This display presents for the first time watercolour during the Renaissance as a unified art form, highlighting its versatility and pivotal role in understanding, interpreting and documenting the natural world. It explores the development of watercolour, from manuscript illumination to depictions of people, places and nature that more closely resemble watercolours as we know them today.
During the Renaissance, an era of expanding horizons and cultural exchange, watercolour flourished across Europe, Asia and the Americas. Its versatility, portability and immediacy made it ideal for painting directly from life. It was also widely used for designs, copies, modelli and cartoons. However, the Renaissance watercolour has never been considered as a coherent artistic genre and due to their light sensitivity, watercolours are seldom put on permanent display. This display will therefore be a rare opportunity to experience these delicate objects.
The display is divided into six themes:
Techniques and context opens the display with a selection of introductory objects and props, complemented by a film on watercolour technique to introduce the three main types of objects featured in the display: illuminated manuscripts, portrait miniatures and coloured drawings.
Natural history presents a selection of watercolours by the French botanical artist Jacques Le Moyne de Morgues and others from the Paper Museum of Cassiano dal Pozzo. These works demonstrate how curiosity about the natural world flourished during the Renaissance, and how watercolour was the ideal medium to capture such delicate details.

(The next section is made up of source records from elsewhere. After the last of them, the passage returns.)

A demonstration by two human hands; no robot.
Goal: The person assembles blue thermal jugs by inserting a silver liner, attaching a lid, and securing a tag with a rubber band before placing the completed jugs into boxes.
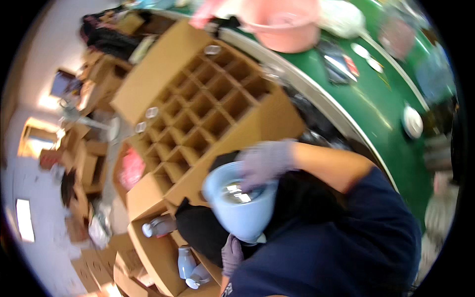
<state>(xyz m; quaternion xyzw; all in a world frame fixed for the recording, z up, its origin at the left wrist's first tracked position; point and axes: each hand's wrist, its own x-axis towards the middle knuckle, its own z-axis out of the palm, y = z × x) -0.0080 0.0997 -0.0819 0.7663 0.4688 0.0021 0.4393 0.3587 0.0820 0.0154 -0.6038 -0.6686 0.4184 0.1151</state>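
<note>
A light blue plastic jug [242, 210] tilts over my lap, its wide mouth facing up. Inside it shows a round, shiny silver surface [241, 192]. My right hand [264, 163], in a grey glove and blurred, is closed over the far rim, with its fingers bent down into the mouth. At the jug's base, my left hand [231, 255], also gloved in grey, grips the lower end with fingers together. Part of the left hand's hold is hidden behind the jug.
A large divided carton [292, 114] stands beyond my lap. Another open carton [143, 257] at lower left holds light blue bottles [186, 262]. On the right, a green-topped table [366, 106] carries a pink basin [287, 37] and a dark phone [335, 62]. Boxes [91, 166] crowd the left.
</note>
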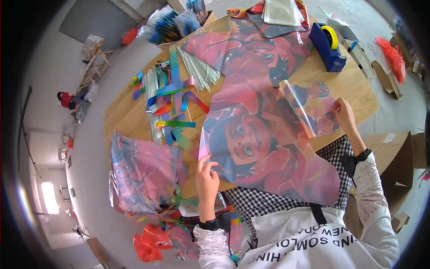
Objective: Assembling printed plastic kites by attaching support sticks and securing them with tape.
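A large printed plastic sheet (242, 139) with a cartoon face, in reds and pinks, lies over the table's near side and hangs onto my lap. My left hand (207, 179) rests at its left edge, fingers apart and fingertips touching the film. A clear curled roll of film (297, 109) stands out on the sheet's right side. Beyond the roll is a smaller printed film piece (323, 112). My right hand (344, 115) has its fingertips drawn together in a pinch at that piece's right edge.
Thin pale rods (199, 69) and rainbow ribbons (172, 96) lie at the table's left. Folded printed film (141, 175) overhangs the near left. A blue tape dispenser (328, 47) stands far right, near stacked clear packets (282, 12). A cardboard box (389, 154) stands right of me.
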Demonstrator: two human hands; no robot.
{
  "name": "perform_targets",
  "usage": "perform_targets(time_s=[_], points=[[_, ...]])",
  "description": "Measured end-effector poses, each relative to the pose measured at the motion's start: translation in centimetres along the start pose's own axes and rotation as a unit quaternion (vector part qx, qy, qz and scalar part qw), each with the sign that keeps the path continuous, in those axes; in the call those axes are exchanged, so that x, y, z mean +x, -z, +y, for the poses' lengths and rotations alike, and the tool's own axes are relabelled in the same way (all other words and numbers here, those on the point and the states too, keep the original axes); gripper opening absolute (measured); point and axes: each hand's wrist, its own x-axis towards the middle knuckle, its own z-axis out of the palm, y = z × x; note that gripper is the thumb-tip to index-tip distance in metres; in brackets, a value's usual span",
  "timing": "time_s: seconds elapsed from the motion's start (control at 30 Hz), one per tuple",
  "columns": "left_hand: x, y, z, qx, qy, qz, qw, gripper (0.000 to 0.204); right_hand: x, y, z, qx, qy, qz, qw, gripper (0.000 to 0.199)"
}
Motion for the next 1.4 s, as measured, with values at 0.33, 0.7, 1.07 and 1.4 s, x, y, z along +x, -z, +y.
perform_targets(time_s=[0.33, 0.7, 1.07, 1.4], points=[[-0.2, 0.2, -0.1, -0.018, 0.015, 0.014, 1.000, 0.028, -2.4, -0.6, -2.8, -0.046, 0.101, 0.153, 0.982, 0.052], [-0.2, 1.3, 0.7, 0.002, 0.022, 0.030, 0.999, 0.028, -1.1, 0.1, -3.4, 0.201, 0.173, 0.247, 0.932, 0.025], [0.8, -0.4, 1.7, -0.009, 0.012, 0.001, 1.000, 0.027, 3.8, 5.5, -0.7, 0.019, 0.175, 0.365, 0.914, 0.015], [1.0, -0.3, 3.7, -0.082, 0.001, -0.059, 0.995, 0.028, 3.1, 5.9, 0.6, -0.150, 0.143, 0.415, 0.886, 0.043]])
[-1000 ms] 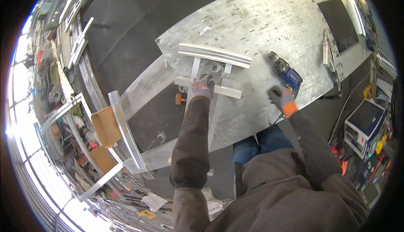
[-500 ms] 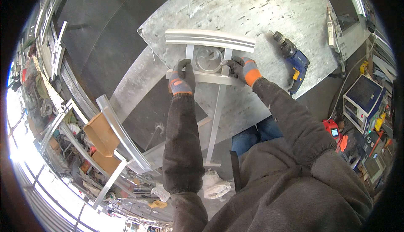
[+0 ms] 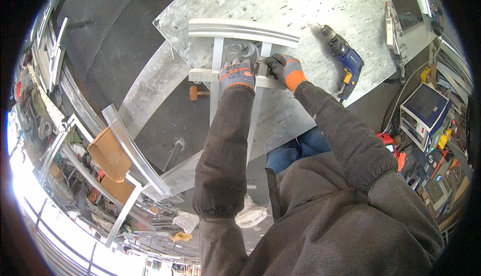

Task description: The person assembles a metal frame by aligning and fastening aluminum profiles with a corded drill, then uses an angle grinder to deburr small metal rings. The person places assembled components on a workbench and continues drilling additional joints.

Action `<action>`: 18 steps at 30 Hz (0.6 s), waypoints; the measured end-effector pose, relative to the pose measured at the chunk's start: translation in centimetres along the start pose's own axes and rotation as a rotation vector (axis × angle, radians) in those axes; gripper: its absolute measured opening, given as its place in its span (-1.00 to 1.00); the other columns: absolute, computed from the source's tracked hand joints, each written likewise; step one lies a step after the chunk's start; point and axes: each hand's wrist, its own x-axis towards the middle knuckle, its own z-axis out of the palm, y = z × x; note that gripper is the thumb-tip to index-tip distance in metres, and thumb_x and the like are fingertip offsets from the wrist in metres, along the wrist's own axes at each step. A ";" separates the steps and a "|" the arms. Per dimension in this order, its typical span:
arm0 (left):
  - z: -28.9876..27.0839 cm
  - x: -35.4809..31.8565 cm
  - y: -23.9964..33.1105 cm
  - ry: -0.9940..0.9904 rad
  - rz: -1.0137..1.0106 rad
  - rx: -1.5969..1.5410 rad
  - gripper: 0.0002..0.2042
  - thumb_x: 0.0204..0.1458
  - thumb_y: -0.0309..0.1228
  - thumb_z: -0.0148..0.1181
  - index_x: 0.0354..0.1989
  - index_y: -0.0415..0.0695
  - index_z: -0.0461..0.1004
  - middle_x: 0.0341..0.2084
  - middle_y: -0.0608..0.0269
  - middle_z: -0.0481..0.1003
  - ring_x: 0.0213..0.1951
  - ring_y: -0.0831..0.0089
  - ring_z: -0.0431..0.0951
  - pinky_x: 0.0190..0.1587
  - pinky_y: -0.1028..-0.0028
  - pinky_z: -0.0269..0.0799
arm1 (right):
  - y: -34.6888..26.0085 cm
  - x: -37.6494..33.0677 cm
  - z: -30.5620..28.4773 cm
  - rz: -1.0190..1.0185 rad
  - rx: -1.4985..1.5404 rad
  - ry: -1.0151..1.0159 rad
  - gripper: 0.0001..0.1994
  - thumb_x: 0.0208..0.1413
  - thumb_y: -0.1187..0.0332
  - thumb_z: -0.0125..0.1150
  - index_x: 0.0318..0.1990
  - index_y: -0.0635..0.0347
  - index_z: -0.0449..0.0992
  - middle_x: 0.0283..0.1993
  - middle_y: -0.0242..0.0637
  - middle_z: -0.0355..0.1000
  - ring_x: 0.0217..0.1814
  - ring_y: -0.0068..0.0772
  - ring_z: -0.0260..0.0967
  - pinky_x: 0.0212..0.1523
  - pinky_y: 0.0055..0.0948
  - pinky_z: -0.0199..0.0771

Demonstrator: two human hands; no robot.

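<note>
A pale metal frame lies on the worktable: a curved grooved rail (image 3: 243,29) across the top, two uprights (image 3: 217,54) and a crossbar (image 3: 200,74). A round scroll ornament (image 3: 240,51) sits between the uprights under the rail. My left hand (image 3: 237,75), in a grey and orange glove, reaches over the crossbar, its bent fingers closed at the ornament's lower edge. My right hand (image 3: 286,70), gloved alike, is closed beside the right upright, pinching a small ridged metal piece (image 3: 262,68) against it. The fingertips are partly hidden.
A blue and black power drill (image 3: 344,58) lies right of the frame on the metal sheet (image 3: 320,5). An orange-headed mallet (image 3: 194,93) rests left of the uprights. Another grooved rail (image 3: 135,151) and a cardboard box (image 3: 109,153) are at the left; cased equipment (image 3: 423,110) is at the right.
My left hand has left the crossbar's left end and moved right to the ornament's lower edge. My right hand stays at the right upright. The view has shifted slightly, and the mallet now shows.
</note>
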 end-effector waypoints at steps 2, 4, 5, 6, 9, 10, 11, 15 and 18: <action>0.6 -0.2 -0.2 0.060 0.023 -0.010 -0.69 0.13 -0.27 0.15 0.07 0.12 0.54 0.10 0.23 0.49 0.13 0.20 0.50 0.16 0.26 0.41 | 0.5 0.1 0.2 -0.022 0.012 0.012 -0.61 0.17 0.05 0.24 -0.06 0.18 0.61 -0.18 -0.03 0.60 -0.13 -0.09 0.57 -0.08 -0.22 0.54; 1.2 -0.3 -0.2 0.072 0.019 0.018 -0.69 0.14 -0.25 0.13 0.07 0.14 0.55 0.11 0.24 0.49 0.15 0.20 0.48 0.19 0.24 0.38 | 0.6 0.0 0.3 -0.014 0.039 0.021 -0.60 0.17 0.03 0.24 -0.06 0.19 0.61 -0.18 -0.04 0.60 -0.13 -0.10 0.57 -0.09 -0.23 0.54; 1.3 -0.3 -0.2 0.061 0.018 0.023 -0.69 0.15 -0.24 0.12 0.07 0.15 0.55 0.12 0.25 0.49 0.15 0.20 0.48 0.20 0.24 0.36 | 0.5 0.0 0.3 -0.021 0.064 0.036 -0.59 0.17 0.03 0.24 -0.05 0.20 0.61 -0.19 -0.04 0.60 -0.14 -0.12 0.57 -0.09 -0.23 0.54; 1.4 -0.3 -0.1 0.064 0.010 0.032 -0.69 0.15 -0.23 0.11 0.07 0.16 0.55 0.13 0.25 0.49 0.17 0.20 0.46 0.20 0.24 0.36 | 0.2 0.0 0.2 0.029 0.074 0.024 -0.58 0.17 0.03 0.24 -0.05 0.20 0.61 -0.19 -0.05 0.61 -0.16 -0.13 0.57 -0.10 -0.23 0.54; 1.1 -0.2 0.4 0.072 -0.013 0.032 -0.70 0.15 -0.23 0.11 0.06 0.18 0.56 0.13 0.27 0.49 0.20 0.23 0.43 0.21 0.24 0.34 | -0.9 -0.3 -0.4 0.046 0.074 -0.070 -0.58 0.18 0.04 0.23 -0.04 0.23 0.60 -0.22 -0.10 0.61 -0.20 -0.22 0.57 -0.13 -0.28 0.53; 0.9 -0.1 0.5 0.048 -0.028 0.030 -0.70 0.15 -0.24 0.11 0.05 0.18 0.56 0.12 0.27 0.50 0.21 0.24 0.42 0.21 0.25 0.35 | -1.3 -0.5 -0.8 0.031 0.116 -0.076 -0.60 0.19 0.07 0.23 -0.04 0.24 0.59 -0.23 -0.10 0.60 -0.21 -0.26 0.56 -0.14 -0.30 0.53; 0.6 -0.1 0.7 0.023 -0.042 0.027 -0.71 0.15 -0.25 0.11 0.04 0.19 0.57 0.11 0.28 0.50 0.22 0.26 0.41 0.21 0.26 0.35 | -1.5 -0.9 -1.2 0.061 0.149 -0.079 -0.62 0.20 0.09 0.22 -0.04 0.24 0.59 -0.24 -0.11 0.60 -0.22 -0.30 0.55 -0.15 -0.32 0.52; -0.2 -0.1 1.1 -0.028 -0.067 0.065 -0.74 0.17 -0.25 0.10 0.00 0.19 0.57 0.09 0.30 0.52 0.23 0.27 0.41 0.20 0.27 0.35 | 0.1 -5.1 -4.9 0.002 0.449 0.047 -0.77 0.28 0.28 0.14 -0.07 0.23 0.56 -0.31 -0.36 0.51 -0.36 -0.60 0.42 -0.32 -0.54 0.46; -0.1 0.2 1.2 -0.049 -0.079 0.063 -0.74 0.18 -0.24 0.08 0.02 0.19 0.56 0.09 0.30 0.52 0.23 0.26 0.41 0.19 0.25 0.35 | 4.6 -9.2 -10.2 -0.152 0.085 0.443 -0.72 0.23 0.24 0.23 -0.02 0.23 0.52 -0.23 -0.24 0.53 -0.29 -0.43 0.47 -0.18 -0.37 0.51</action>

Landscape showcases how watercolour landscapes initially flourished in the backgrounds of scenes in illuminated manuscripts, and how, during the Renaissance they achieved greater prominence, thanks to watercolour's capacity to faithfully record the world from life and out of doors.

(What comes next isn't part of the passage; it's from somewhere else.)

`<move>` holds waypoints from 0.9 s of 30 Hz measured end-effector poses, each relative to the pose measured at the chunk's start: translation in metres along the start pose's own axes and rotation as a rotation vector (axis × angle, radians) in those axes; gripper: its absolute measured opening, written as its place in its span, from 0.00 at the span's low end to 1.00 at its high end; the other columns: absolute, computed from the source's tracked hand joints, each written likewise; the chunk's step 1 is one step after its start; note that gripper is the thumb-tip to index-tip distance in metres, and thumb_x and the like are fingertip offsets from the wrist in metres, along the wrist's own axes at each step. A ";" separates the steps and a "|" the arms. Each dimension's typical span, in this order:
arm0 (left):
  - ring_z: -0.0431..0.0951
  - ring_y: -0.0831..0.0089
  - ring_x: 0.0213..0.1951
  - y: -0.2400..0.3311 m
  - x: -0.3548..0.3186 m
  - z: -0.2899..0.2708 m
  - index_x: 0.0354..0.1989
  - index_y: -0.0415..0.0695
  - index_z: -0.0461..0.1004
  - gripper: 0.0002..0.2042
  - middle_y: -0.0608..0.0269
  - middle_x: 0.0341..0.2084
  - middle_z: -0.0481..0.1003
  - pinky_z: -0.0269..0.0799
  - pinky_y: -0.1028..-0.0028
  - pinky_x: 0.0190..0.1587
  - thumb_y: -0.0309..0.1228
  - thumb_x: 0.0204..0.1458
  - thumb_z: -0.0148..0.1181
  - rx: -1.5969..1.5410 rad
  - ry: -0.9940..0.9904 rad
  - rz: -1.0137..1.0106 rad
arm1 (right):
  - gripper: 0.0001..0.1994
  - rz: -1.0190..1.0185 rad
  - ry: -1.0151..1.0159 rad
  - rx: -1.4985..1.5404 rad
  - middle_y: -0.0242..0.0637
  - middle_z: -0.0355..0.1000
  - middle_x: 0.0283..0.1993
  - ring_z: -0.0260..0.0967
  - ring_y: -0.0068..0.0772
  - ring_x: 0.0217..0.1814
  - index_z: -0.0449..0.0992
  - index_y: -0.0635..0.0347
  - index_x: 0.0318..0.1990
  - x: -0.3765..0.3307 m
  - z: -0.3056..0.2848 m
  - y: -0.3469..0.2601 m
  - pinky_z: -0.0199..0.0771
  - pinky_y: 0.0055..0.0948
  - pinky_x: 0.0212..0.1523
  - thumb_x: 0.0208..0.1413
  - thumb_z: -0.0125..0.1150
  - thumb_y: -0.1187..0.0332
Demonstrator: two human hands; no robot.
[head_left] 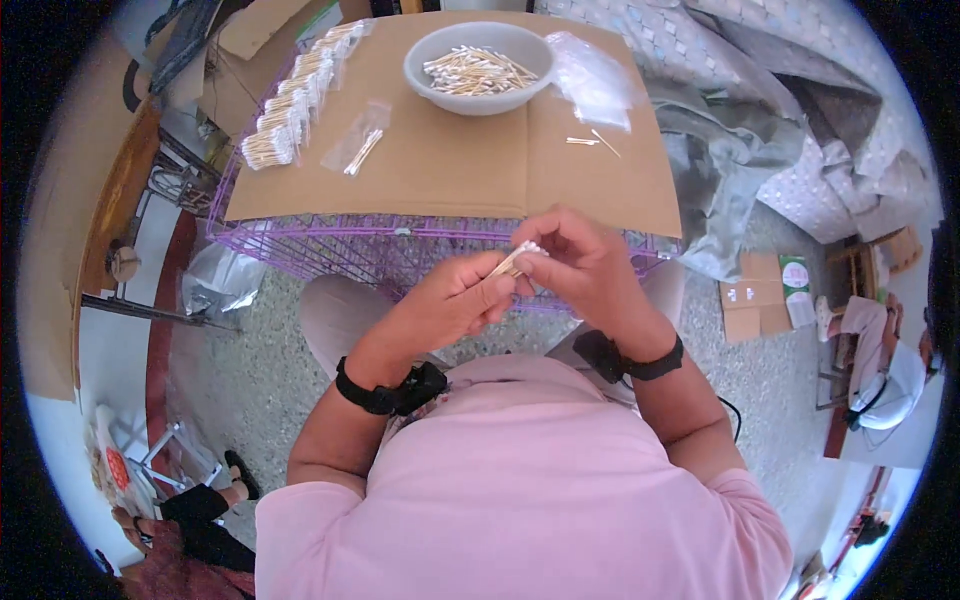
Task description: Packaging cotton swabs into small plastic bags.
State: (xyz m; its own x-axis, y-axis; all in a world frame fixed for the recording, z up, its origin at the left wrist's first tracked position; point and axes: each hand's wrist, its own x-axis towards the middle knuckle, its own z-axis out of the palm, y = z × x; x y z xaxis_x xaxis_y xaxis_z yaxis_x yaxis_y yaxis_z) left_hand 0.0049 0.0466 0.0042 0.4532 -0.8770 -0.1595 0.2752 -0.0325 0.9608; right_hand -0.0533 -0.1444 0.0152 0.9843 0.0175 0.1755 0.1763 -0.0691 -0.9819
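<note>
Both my hands meet in front of my chest, just below the near edge of the cardboard sheet point(440, 170). My left hand point(452, 300) grips a small bundle of cotton swabs point(516, 257) with wooden sticks. My right hand point(585, 262) pinches the white tips of the same bundle from the right. A grey bowl point(425, 72) full of loose swabs stands at the far side of the cardboard. One filled clear packet point(360, 148) lies left of centre, and two loose swabs point(592, 142) lie to the right.
The cardboard rests on a purple wire cage point(330, 250). A row of filled swab packets point(295, 95) runs along its left edge; empty clear bags point(595, 80) lie beside the bowl. Grey cloth point(725, 170) is heaped to the right. Another person's feet point(215, 490) show at lower left.
</note>
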 end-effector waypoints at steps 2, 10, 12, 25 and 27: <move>0.58 0.88 0.20 0.002 0.001 0.003 0.43 0.42 0.72 0.14 0.76 0.20 0.62 0.52 0.86 0.20 0.41 0.62 0.47 -0.018 0.001 0.003 | 0.10 0.028 -0.006 0.128 0.28 0.70 0.32 0.66 0.15 0.30 0.73 0.62 0.43 -0.001 -0.002 0.000 0.68 0.17 0.29 0.52 0.63 0.74; 0.59 0.88 0.17 0.007 0.006 0.006 0.38 0.43 0.72 0.15 0.76 0.16 0.61 0.53 0.84 0.17 0.42 0.63 0.45 0.154 0.080 0.003 | 0.12 0.072 -0.121 0.280 0.30 0.72 0.34 0.69 0.16 0.32 0.71 0.64 0.47 0.003 -0.007 0.002 0.72 0.17 0.31 0.55 0.60 0.75; 0.58 0.88 0.17 0.006 0.008 0.009 0.38 0.43 0.72 0.15 0.76 0.16 0.60 0.53 0.84 0.17 0.41 0.63 0.45 0.156 0.069 -0.001 | 0.11 0.067 -0.125 0.248 0.30 0.72 0.33 0.69 0.16 0.31 0.72 0.64 0.46 0.002 -0.010 0.005 0.72 0.17 0.31 0.55 0.59 0.75; 0.55 0.87 0.20 0.007 0.021 0.009 0.39 0.44 0.72 0.15 0.78 0.18 0.57 0.51 0.83 0.21 0.41 0.64 0.43 0.230 0.003 0.003 | 0.02 0.109 -0.157 0.155 0.30 0.72 0.30 0.71 0.17 0.29 0.75 0.63 0.35 0.006 -0.021 0.000 0.73 0.17 0.29 0.56 0.59 0.74; 0.55 0.87 0.20 0.008 0.024 0.008 0.39 0.44 0.72 0.14 0.78 0.18 0.58 0.52 0.83 0.21 0.40 0.64 0.43 0.248 0.010 0.000 | 0.02 0.107 -0.153 0.148 0.30 0.72 0.30 0.71 0.17 0.29 0.75 0.62 0.35 0.008 -0.023 0.000 0.73 0.17 0.29 0.55 0.59 0.74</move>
State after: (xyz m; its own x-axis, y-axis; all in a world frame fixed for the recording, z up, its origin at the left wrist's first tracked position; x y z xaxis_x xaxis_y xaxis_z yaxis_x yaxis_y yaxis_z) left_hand 0.0109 0.0216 0.0097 0.4621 -0.8721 -0.1608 0.0592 -0.1506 0.9868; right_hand -0.0456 -0.1668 0.0184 0.9831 0.1698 0.0682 0.0573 0.0682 -0.9960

The versatility of watercolour focuses on the variety of functions that watercolour served during the Renaissance. It also explores how watercolour can appear either as a fluid and quick sketch, or as a detailed and careful study, to broaden our common understanding of the medium.
Capturing likeness looks at the representation of the human figure in costume studies, heraldry subjects and portrait miniatures, exploring the different ways a person's likeness could be conveyed during the Renaissance.

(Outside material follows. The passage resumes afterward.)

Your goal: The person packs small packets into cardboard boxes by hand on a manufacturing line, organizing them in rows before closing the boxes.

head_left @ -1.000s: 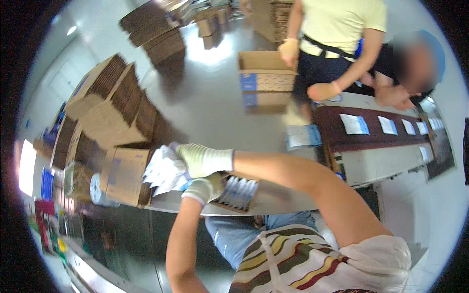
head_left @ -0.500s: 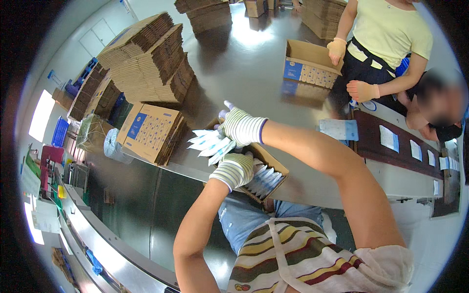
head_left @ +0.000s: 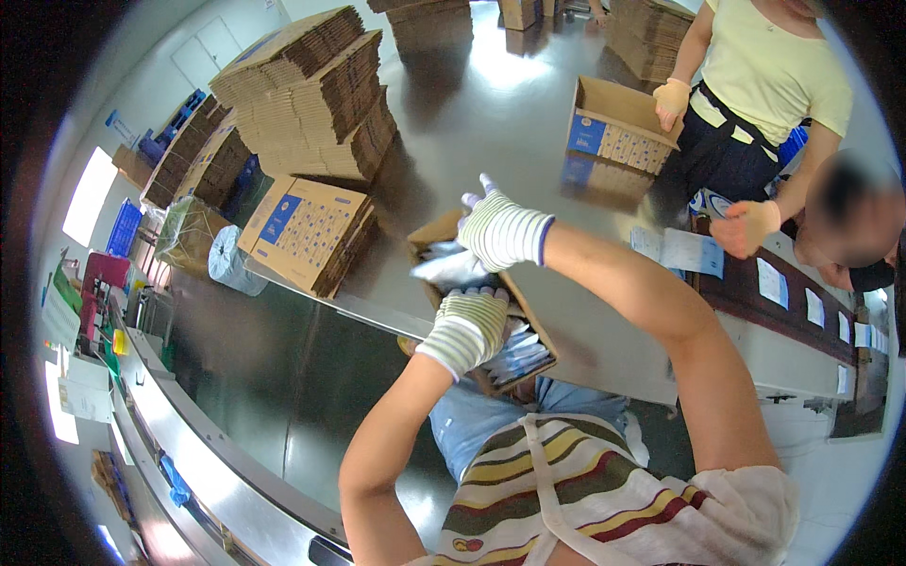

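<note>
1. Fingers [head_left: 475, 304] of the gloved left hand [head_left: 469, 325] curl down over the packets [head_left: 517, 357] in the open carton [head_left: 491, 316]; whether they grip one cannot be told.
2. Just above them, the right hand [head_left: 500, 231] closes around a bundle of white packets [head_left: 451, 269], with one finger sticking up.
3. That carton lies directly under both hands, at the near edge of the tabletop [head_left: 472, 123], and is partly filled with flat packets stacked on edge.
4. Left of the fingers lies a pile of flattened printed boxes [head_left: 307, 231]; beyond it, taller stacks of flat cardboard [head_left: 311, 90].
5. Far up and right of the fingers, a second open box [head_left: 618, 127] stands on the shiny grey tabletop, with a co-worker's gloved hand [head_left: 672, 99] on its rim.
6. Right of the fingers, white leaflets [head_left: 681, 250] lie on a dark strip.
7. Below and left of the fingers, a curved metal rail [head_left: 203, 467] runs along the floor.
</note>
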Motion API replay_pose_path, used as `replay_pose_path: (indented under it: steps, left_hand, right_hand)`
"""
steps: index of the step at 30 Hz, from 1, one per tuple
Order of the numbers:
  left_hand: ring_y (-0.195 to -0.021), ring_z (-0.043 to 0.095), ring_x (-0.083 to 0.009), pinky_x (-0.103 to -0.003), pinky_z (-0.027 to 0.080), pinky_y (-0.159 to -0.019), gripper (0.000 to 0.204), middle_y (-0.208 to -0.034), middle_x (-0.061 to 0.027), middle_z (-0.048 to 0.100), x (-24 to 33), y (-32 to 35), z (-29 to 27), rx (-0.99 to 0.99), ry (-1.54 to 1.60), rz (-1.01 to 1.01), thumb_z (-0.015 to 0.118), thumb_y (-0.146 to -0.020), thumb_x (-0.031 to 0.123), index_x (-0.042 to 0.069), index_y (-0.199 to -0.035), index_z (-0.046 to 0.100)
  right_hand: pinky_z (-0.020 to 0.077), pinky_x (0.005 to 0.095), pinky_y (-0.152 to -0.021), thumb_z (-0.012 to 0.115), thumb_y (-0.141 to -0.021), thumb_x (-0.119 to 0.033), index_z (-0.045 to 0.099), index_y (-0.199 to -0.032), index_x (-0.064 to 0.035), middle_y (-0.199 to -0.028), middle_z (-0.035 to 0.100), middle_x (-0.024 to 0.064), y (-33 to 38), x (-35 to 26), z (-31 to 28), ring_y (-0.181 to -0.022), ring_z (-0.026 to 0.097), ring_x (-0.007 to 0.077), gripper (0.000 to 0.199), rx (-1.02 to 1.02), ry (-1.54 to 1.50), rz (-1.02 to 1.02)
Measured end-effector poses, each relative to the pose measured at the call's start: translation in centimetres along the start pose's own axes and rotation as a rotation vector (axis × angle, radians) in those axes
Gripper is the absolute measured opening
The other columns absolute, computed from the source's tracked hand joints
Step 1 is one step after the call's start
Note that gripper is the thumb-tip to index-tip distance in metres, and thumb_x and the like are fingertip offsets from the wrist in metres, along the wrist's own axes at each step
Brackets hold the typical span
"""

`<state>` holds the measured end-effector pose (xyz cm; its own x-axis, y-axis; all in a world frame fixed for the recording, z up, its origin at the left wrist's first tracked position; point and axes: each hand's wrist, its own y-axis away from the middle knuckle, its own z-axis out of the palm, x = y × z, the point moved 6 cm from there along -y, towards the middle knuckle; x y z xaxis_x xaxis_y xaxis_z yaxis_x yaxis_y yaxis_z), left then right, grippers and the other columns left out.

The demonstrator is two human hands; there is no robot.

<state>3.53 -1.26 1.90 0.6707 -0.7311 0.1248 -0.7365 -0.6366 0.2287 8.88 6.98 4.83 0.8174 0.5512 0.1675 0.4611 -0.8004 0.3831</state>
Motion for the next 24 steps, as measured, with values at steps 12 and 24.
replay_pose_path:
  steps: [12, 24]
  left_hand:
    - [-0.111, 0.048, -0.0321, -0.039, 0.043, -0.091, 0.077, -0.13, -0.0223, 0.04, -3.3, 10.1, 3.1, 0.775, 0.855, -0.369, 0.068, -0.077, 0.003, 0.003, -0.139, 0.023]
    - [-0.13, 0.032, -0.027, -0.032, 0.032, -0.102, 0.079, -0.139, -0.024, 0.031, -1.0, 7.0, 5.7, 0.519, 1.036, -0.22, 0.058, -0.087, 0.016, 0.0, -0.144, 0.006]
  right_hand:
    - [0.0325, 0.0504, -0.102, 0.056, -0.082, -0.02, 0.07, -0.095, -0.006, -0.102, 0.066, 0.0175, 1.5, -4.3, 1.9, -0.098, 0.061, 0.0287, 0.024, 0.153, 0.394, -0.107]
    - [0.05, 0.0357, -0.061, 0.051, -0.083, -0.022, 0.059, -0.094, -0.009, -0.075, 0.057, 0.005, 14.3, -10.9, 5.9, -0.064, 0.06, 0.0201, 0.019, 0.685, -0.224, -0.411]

Cultural connections shows that watercolour flourished not only in Europe but also in Mughal India (early 16th to the mid-18th century). Some watercolours in this theme showcase the Mughal court's particular interest in natural history, while others explore the relationship between works made by Mughal and European artists. Watercolours from this period reveal fresh ways of seeing and broadened perspectives, and today these images can be seen as a social and cultural dialogue between East and West.